**ABOUT THIS TASK**. Show each line of the records below where the word "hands" occurs.

Dataset excerpts:
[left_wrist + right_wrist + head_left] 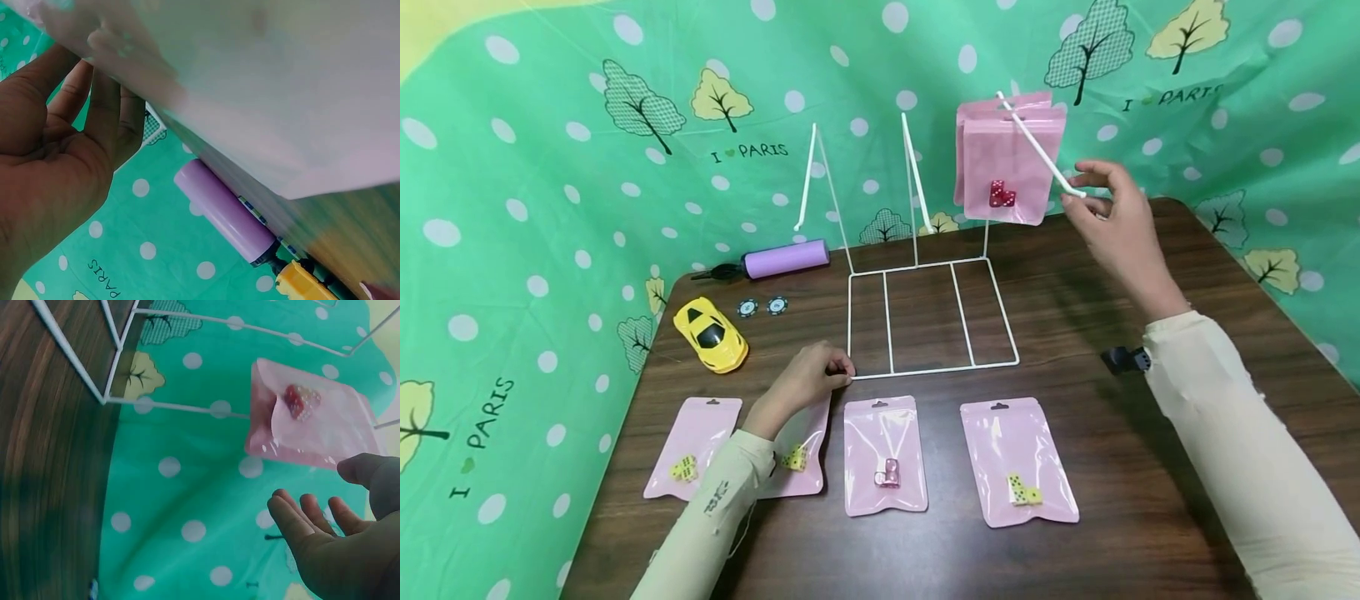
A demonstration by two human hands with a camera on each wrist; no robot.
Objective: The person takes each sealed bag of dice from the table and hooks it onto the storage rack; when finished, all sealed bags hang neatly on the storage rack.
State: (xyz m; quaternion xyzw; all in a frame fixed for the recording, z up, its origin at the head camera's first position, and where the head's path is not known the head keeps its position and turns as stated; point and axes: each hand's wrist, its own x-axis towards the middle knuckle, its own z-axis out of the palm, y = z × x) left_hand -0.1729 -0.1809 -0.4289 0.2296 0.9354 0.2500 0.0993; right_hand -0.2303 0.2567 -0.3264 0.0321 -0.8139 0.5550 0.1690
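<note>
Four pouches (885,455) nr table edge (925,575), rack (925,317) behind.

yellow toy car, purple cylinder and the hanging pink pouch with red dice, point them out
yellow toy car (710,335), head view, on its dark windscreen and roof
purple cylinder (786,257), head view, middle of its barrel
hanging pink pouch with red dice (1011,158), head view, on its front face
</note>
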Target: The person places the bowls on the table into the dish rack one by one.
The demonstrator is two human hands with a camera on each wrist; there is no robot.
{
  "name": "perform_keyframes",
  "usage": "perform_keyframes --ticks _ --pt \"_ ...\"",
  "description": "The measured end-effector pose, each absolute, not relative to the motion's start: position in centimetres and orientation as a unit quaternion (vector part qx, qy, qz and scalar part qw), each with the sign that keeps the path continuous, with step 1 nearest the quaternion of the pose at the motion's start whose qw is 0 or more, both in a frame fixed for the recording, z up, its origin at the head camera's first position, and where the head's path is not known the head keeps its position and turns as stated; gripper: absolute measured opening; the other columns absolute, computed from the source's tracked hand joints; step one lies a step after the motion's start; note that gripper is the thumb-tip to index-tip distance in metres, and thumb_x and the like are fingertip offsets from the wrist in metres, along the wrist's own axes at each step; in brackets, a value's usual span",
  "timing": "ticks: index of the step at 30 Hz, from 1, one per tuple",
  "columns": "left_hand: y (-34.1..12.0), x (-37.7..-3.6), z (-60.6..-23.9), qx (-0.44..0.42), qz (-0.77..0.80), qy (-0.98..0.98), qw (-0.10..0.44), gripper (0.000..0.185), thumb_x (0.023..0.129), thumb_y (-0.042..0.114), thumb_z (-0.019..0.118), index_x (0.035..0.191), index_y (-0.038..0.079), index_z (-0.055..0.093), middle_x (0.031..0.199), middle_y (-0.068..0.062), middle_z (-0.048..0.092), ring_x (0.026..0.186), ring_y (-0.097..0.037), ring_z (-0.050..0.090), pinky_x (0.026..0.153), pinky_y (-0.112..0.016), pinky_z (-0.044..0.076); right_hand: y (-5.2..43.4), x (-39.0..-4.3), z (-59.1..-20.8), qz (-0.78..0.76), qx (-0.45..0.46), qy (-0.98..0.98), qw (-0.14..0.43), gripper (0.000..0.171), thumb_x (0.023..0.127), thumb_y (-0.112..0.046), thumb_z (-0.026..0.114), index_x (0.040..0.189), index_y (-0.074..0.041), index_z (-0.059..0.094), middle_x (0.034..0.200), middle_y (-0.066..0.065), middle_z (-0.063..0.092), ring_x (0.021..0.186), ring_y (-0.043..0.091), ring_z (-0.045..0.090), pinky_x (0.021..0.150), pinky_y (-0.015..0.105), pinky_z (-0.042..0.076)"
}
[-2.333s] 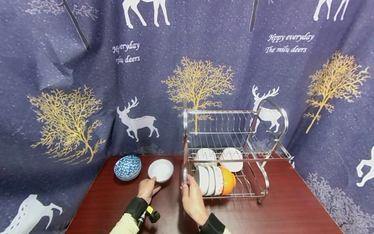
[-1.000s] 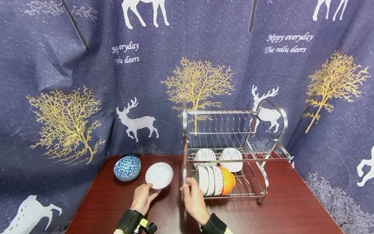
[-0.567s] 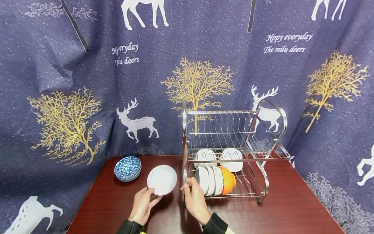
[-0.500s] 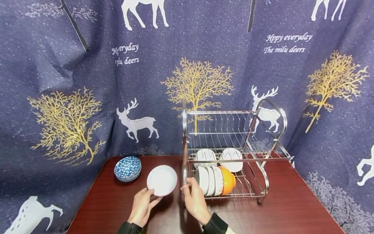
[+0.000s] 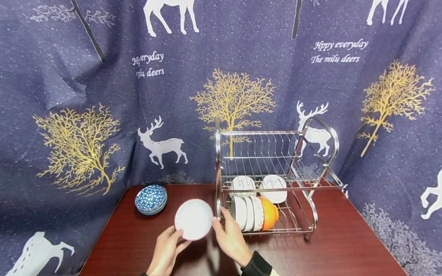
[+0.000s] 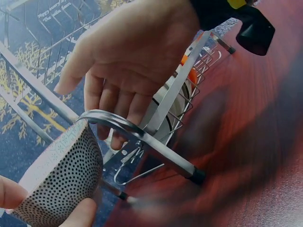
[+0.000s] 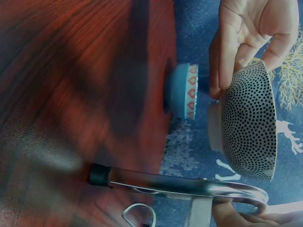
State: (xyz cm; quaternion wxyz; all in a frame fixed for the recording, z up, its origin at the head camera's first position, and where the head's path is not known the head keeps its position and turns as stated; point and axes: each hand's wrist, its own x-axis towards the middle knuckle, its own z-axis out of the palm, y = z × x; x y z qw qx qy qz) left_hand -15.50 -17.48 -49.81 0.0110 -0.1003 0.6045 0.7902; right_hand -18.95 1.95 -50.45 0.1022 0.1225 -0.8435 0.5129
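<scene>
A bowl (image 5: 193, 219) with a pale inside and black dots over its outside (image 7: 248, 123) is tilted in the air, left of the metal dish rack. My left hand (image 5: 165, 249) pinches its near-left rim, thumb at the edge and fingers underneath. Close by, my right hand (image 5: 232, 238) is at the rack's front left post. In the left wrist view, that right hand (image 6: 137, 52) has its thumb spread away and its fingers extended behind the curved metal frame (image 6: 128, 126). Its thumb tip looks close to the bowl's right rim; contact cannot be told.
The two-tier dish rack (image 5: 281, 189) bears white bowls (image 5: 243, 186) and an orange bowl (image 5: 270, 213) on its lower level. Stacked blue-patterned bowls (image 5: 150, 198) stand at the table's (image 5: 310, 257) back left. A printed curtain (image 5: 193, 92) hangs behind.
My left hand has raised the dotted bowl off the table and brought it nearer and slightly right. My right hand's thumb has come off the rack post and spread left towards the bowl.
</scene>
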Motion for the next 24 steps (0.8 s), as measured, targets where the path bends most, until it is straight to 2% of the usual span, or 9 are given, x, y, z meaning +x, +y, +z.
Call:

**OUTPUT FOR THIS EXERCISE**.
A demonstration by two human hands with a camera on each wrist; no robot.
The demonstrator is two human hands with a camera on each wrist; there is no robot.

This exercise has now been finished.